Work to be completed
Please print all the lines below exactly as they are written.

▶

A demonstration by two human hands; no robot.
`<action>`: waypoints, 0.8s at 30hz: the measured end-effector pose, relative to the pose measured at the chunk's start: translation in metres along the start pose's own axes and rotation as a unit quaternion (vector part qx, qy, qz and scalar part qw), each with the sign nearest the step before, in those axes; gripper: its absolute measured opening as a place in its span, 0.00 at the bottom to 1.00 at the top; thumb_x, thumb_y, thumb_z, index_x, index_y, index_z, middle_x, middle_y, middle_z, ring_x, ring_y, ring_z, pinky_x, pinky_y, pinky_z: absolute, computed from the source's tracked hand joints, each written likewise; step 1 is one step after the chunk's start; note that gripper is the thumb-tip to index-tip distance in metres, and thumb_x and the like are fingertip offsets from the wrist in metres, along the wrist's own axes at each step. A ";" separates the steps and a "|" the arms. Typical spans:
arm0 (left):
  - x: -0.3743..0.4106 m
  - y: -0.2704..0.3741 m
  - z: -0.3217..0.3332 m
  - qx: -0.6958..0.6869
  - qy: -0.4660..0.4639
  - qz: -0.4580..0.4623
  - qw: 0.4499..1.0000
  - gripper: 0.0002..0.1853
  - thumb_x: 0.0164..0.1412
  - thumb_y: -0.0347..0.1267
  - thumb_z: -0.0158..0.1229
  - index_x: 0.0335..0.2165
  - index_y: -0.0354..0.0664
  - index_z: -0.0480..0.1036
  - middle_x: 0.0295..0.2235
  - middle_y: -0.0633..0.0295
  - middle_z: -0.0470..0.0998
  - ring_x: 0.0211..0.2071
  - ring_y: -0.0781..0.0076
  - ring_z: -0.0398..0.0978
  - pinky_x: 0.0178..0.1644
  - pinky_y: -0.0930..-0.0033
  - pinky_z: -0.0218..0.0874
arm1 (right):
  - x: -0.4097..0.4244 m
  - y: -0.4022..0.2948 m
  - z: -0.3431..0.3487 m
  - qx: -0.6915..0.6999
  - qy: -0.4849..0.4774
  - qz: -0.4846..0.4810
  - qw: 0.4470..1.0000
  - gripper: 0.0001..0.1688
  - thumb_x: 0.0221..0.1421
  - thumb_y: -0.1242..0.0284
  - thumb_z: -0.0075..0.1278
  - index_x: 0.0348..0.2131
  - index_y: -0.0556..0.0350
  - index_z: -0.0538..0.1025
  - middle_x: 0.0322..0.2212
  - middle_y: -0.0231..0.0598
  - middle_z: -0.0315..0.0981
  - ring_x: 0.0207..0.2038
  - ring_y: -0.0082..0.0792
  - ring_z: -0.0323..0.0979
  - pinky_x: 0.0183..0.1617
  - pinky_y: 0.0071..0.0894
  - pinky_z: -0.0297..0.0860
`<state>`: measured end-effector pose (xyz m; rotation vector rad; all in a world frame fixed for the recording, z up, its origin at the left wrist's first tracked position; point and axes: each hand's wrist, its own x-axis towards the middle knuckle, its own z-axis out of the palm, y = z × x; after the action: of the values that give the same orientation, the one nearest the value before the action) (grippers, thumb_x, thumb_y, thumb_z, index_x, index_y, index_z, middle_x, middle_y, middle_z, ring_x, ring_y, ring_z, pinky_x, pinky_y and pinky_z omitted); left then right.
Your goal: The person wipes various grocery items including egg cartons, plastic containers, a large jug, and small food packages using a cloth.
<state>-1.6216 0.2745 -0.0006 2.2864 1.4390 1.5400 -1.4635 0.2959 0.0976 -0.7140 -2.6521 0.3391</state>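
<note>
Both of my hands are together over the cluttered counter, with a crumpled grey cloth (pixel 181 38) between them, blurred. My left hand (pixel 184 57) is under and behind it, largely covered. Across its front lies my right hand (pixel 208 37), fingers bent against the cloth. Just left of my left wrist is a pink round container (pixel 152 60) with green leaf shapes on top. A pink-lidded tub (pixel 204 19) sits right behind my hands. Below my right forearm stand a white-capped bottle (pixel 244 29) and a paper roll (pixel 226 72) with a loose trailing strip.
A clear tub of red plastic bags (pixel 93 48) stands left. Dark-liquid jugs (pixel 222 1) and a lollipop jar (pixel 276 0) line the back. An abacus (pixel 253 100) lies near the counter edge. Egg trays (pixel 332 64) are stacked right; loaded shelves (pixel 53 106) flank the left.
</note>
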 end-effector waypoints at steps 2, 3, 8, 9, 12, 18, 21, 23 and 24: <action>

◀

Task solution
A demonstration by two human hands; no robot.
`<action>`: waypoints, 0.8s at 30hz: the measured end-effector pose, relative to the pose measured at the chunk's start: translation in metres along the start pose's own axes and rotation as a unit quaternion (vector part qx, qy, qz and scalar part qw), each with the sign nearest the step before, in those axes; gripper: its absolute measured opening as a place in its span, 0.00 at the bottom to 1.00 at the top; thumb_x, thumb_y, thumb_z, index_x, index_y, index_z, middle_x, middle_y, middle_z, ring_x, ring_y, ring_z, pinky_x, pinky_y, pinky_z: absolute, computed from the source's tracked hand joints, each written likewise; step 1 is one step after the chunk's start; note that gripper is the thumb-tip to index-tip distance in metres, and thumb_x and the like are fingertip offsets from the wrist in metres, along the wrist's own axes at each step. A ";" separates the steps and a "|" the arms. Typical spans:
arm0 (left):
  - x: -0.3743..0.4106 m
  - y: -0.2704..0.3741 m
  - z: -0.3217..0.3332 m
  - qx: -0.6958..0.6869
  - qy: -0.4660..0.4639
  - qz: -0.4580..0.4623
  - qw: 0.4499..1.0000
  - gripper: 0.0002..0.1853
  - thumb_x: 0.0164..0.1412
  - thumb_y: -0.0347..0.1267
  - thumb_z: -0.0158..0.1229
  - index_x: 0.0335..0.2165
  - index_y: -0.0354..0.0664
  - index_z: -0.0480..0.1036
  - middle_x: 0.0295..0.2235
  - middle_y: -0.0633..0.0295
  - middle_z: -0.0470..0.0998
  - ring_x: 0.0211..0.2071
  - ring_y: -0.0781..0.0076
  - ring_z: -0.0398..0.0978
  - pinky_x: 0.0178..0.1644
  - pinky_y: -0.0930..-0.0033
  - pinky_z: -0.0218..0.0874
arm1 (right):
  - x: -0.4097..0.4244 m
  - y: -0.4022..0.2948 m
  - z: -0.3431..0.3487 m
  - qx: -0.6915..0.6999
  - qy: -0.4849..0.4774
  - qz: -0.4846..0.4810
  - qw: 0.4470..1.0000
  - gripper: 0.0001..0.1688
  - thumb_x: 0.0221..0.1421
  - thumb_y: -0.1242..0.0284
  - thumb_z: -0.0075..0.1278
  - index_x: 0.0348..0.2131
  - index_y: -0.0556..0.0350
  - index_z: -0.0538..0.1025
  - middle_x: 0.0322..0.2212
  - middle_y: -0.0231..0.0598
  - middle_z: -0.0315..0.0981
  - ring_x: 0.0207..0.2038
  - ring_y: -0.0082..0.0792
  - ring_z: -0.0323..0.0979
  - pinky_x: 0.0183..0.1617
  - pinky_y: 0.0071..0.0894
  - pinky_z: -0.0297..0.0860
`<state>`: measured end-effector pose (xyz m; rotation vector rad; all in a world frame fixed for the recording, z up, its origin at the left wrist's first tracked position; point and axes: each hand's wrist, its own x-axis towards the middle knuckle, its own z-axis out of the palm, y = z × x; after the action: of the values that give the same orientation, the one nearest the value before the action) (grippers, thumb_x, thumb_y, thumb_z, index_x, index_y, index_z, middle_x, middle_y, middle_z, ring_x, ring_y, ring_z, pinky_x, pinky_y and pinky_z omitted); left then right.
Your goal: The person wipes various grocery items including egg cartons, plastic containers, a large jug, and small food packages using a cloth.
<state>-1.6216 0.2745 -0.0006 2.2864 1.4390 1.5400 -1.4635 0.2959 0.0976 -0.7140 -2.6521 0.3391</state>
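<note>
Both of my hands are together over the cluttered counter, with a crumpled grey cloth (pixel 181 38) between them, blurred. My left hand (pixel 184 57) is under and behind it, largely covered. Across its front lies my right hand (pixel 208 37), fingers bent against the cloth. Just left of my left wrist is a pink round container (pixel 152 60) with green leaf shapes on top. A pink-lidded tub (pixel 204 19) sits right behind my hands. Below my right forearm stand a white-capped bottle (pixel 244 29) and a paper roll (pixel 226 72) with a loose trailing strip.
A clear tub of red plastic bags (pixel 93 48) stands left. Dark-liquid jugs (pixel 222 1) and a lollipop jar (pixel 276 0) line the back. An abacus (pixel 253 100) lies near the counter edge. Egg trays (pixel 332 64) are stacked right; loaded shelves (pixel 53 106) flank the left.
</note>
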 end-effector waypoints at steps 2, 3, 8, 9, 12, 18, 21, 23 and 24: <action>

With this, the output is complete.